Tak ingin otak beku, maka kami jadikan pena sebagai microwave. Kami, sekumpulan manusia pencinta cerita.
Mau bercerita bersama? Mudah saja. Tinggalkan alamat email-mu, kami punya tema baru tiap minggu.
Mari menulis!

Jumat, 22 Juli 2011

Temu kangen (akhirnya)

“Sayang, handukku yang putih ini ya?”

“Iya, iya.”

Kreeettt, pintu kaca kamar mandi terbuka. Seorang pria berdada bidang keluar. Sambil menggosok rambut basahnya, tatapan terhenti pada wanita di ranjang.

”Ow, baru ya?”

”Yup! Special for today,” jawab si wanita bermata besar sambil mengerling manja.

“Aaauuummm…”

Sang pria mengaum sambil menirukan macan kala siap menerkam.

“You too, baby?”

“Aha, for our special day,” ujar wanita lainnya yang sedari tadi duduk manis di jendela, menatap ke bawah sana; dikaguminya taman dengan bunga-bunga terawat indah yang membingkai air mancur.

“Hahahahahhahaaa… My girls!”

Tawa membahana, dua wanita, satu pria.

Kala itu sudah pagi, sekitar jam dua. Tirai putih bermotif ranting kering menari kedinginan oleh hembusan angin dan kaca-kaca pun mulai buram berembun. Di ranjang berukuran raja terbaringlah tiga insan yang sedang berbahagia setelah melepas rindu. Rindu serindu-rindunya setelah dua tahun berpisah. Dua tahun yang terasa sungguh menyiksa bagi ketiganya. Masa-masa yang kini dengan mudahnya mereka lupa.

”Hhhhmm...”

Sang pria terlihat terjaga, matanya membuka ditengah empat mata lainnya yang sudah menutup damai. Ditatapnya televisi yang menayangkan salah satu konser band asing favoritnya, Guns ’n Roses. That’s a rock star! Ujarnya dalam hati. Beringas dan ganas. Well that’s me. Pemandangan panggung besar dengan penonton jutaan membawanya kepada kenangan kala dirinya nyaris setiap hari berdiri dari satu panggung ke panggung lain. Betapa dia merindukannya. Segera, batinnya. Tiba-tiba saja perjalanan kenangan lompat ke hari saat dia mendapatkan kembali kebebasannya, “Tenang, semua sudah beres,” ujar ahli hukum yang membelanya selama dua tahun belakangan. Para ahli yang bayarannya sangat menguras tabungannya, juga kekasihnya. “Kok bisa, Bang?” tanyanya penasaran. “Si habib akhirnya mau terima amplop kita, massanya gak akan diturunkan lagi janjinya.” Alhamdulillah.. “Kok akhirnya mereka mau juga, Bang?” tanyanya pensaran. “Itu dia, setelah kita naikkan empat kali lipat baru mereka gubris. Memang sialan tuh pada!” Terserah lah bagaimana caranya, akhirnya aku bisa menghirup udara kebebasan lagi.

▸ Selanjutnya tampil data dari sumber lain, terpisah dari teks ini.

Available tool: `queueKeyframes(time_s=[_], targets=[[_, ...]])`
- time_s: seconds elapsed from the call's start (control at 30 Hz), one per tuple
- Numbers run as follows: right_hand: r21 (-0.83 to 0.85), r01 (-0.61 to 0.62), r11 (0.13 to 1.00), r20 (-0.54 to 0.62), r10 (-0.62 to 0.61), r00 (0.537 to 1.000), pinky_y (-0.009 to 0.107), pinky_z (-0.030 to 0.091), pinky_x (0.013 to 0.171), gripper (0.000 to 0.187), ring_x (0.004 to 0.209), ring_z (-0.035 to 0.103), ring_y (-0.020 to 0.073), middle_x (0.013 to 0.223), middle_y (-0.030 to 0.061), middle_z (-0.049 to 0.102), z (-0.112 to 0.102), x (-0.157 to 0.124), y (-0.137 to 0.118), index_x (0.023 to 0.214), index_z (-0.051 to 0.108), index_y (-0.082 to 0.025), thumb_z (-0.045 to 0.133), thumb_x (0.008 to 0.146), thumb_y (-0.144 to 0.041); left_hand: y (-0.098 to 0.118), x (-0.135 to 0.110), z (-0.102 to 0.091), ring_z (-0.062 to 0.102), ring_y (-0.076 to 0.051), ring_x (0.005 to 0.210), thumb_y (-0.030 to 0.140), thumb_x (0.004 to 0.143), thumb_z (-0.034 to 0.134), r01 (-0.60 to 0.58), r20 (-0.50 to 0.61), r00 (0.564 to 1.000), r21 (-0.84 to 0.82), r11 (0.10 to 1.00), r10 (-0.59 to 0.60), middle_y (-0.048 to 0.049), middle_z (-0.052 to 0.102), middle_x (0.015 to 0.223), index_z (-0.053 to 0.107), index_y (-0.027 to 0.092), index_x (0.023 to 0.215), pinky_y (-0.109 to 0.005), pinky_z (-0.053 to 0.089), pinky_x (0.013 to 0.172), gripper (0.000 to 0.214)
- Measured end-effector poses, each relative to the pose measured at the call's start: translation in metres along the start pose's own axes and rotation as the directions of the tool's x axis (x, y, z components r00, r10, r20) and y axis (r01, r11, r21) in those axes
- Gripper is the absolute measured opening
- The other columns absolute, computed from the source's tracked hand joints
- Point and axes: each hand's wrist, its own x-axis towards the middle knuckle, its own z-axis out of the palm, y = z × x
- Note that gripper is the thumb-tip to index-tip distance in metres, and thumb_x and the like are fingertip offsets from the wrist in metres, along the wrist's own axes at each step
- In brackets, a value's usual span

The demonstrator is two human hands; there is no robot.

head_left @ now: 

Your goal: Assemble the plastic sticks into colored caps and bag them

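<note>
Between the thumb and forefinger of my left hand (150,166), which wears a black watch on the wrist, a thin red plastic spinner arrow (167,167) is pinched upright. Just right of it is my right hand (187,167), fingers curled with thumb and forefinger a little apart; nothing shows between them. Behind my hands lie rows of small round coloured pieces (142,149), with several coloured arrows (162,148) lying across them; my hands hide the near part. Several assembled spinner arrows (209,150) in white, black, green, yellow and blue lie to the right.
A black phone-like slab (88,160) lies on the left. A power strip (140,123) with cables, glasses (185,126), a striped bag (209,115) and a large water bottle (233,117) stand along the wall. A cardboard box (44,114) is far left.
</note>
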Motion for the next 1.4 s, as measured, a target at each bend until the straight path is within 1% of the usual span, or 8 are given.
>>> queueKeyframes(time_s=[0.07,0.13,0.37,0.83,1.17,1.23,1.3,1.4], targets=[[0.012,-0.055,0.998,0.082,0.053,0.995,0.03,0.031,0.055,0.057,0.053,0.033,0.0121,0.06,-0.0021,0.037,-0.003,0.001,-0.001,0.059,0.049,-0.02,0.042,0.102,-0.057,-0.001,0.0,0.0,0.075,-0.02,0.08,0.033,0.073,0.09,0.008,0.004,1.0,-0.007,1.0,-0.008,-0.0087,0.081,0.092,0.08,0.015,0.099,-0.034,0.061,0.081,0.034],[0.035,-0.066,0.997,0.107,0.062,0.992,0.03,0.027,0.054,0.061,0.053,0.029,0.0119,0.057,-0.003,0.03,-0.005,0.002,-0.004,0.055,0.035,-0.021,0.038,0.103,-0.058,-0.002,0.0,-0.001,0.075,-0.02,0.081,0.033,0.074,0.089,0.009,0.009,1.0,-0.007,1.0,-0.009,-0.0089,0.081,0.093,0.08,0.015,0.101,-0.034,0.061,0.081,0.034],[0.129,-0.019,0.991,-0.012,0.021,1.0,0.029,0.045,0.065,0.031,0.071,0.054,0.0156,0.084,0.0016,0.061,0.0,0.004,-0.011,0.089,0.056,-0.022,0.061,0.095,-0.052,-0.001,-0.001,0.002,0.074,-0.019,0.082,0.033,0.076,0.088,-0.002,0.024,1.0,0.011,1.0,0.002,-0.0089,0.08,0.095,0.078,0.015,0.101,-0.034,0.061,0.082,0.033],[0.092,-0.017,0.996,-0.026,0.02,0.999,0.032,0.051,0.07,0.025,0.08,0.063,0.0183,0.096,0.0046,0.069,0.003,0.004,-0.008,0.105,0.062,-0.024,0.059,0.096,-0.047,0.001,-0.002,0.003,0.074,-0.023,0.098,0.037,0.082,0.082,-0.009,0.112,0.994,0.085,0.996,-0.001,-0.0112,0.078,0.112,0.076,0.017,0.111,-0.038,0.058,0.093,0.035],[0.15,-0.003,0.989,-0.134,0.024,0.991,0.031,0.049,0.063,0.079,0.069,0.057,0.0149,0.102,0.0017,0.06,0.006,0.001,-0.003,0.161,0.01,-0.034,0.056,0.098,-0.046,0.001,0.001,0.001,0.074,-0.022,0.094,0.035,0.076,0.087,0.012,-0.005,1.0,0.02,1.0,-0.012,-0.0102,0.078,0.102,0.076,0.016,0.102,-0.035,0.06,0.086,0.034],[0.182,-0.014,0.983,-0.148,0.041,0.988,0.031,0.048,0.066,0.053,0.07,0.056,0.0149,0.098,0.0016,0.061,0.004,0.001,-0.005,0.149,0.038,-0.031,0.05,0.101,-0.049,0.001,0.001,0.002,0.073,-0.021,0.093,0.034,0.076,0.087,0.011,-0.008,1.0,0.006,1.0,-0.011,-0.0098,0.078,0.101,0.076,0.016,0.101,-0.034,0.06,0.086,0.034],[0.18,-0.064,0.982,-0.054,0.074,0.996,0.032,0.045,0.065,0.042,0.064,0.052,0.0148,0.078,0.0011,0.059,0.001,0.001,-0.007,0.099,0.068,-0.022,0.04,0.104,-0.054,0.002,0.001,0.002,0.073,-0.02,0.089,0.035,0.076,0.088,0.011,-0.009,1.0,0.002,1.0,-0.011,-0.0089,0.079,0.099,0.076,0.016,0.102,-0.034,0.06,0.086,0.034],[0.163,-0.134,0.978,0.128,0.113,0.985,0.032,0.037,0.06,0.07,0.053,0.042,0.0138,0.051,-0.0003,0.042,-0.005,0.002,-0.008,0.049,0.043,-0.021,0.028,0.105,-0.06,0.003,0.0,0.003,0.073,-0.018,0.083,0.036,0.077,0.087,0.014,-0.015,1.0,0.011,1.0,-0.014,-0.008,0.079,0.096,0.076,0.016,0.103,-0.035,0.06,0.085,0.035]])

“Si om-mu bagaimana akhirnya, babe?” Perjalanan kenangannya terbang ke adegan beberapa jam lalu, di ranjang tempat dia berbaring sekarang.

“Iya, gimana tuh akhirnya? Kita beneran sudah aman?”

“Iya, kalian tenang aja. Suamiku sudah membungkamnya.”

”Kok bisa?”

”Iya, kok bisa?”

”Si mas menawarkannya proyek besar di Papua. Setelah teror-teror yang tak habis-habinyas kami terima, akhirnya dia mau menunjukkan batang hidungnya.”

”Kalian sudah ketemu lagi?”

”Iya, kami bertiga.”

”Lalu?”

”Ya dia tanya penawaran apa yang bisa kami kasih. Si mas paparkan semua, dia tertarik, perjanjian langsung dibuat saat itu juga.”

”Saat itu juga?”

”Iya.”

”And here I am. Thanks to my dear husband.”

“To your dear husband!” Si pria mengangkat gelas berkakinya.

“Ya, to your beloved husband!” Wanita bermata besar turut mengangkat gelasnya.

“To the best husband in the world!”

Dan tersenyum penuh makna, ketiganya.

“Does he, your husband, know that you are here, today?” Wanita yang masih berstatus single itu mengemukakan rasa penasarannya.

“That I’m in your house?”

“Yup!”

“Should he?” jawabnya nakal.

“Hahahahahaaa….”

Tawa bahagia ketiganya membahana, diselimuti kecupan manja si pria pada kedua wanitanya. Wanita-wanita yang telah membuktikan padanya apa arti setia.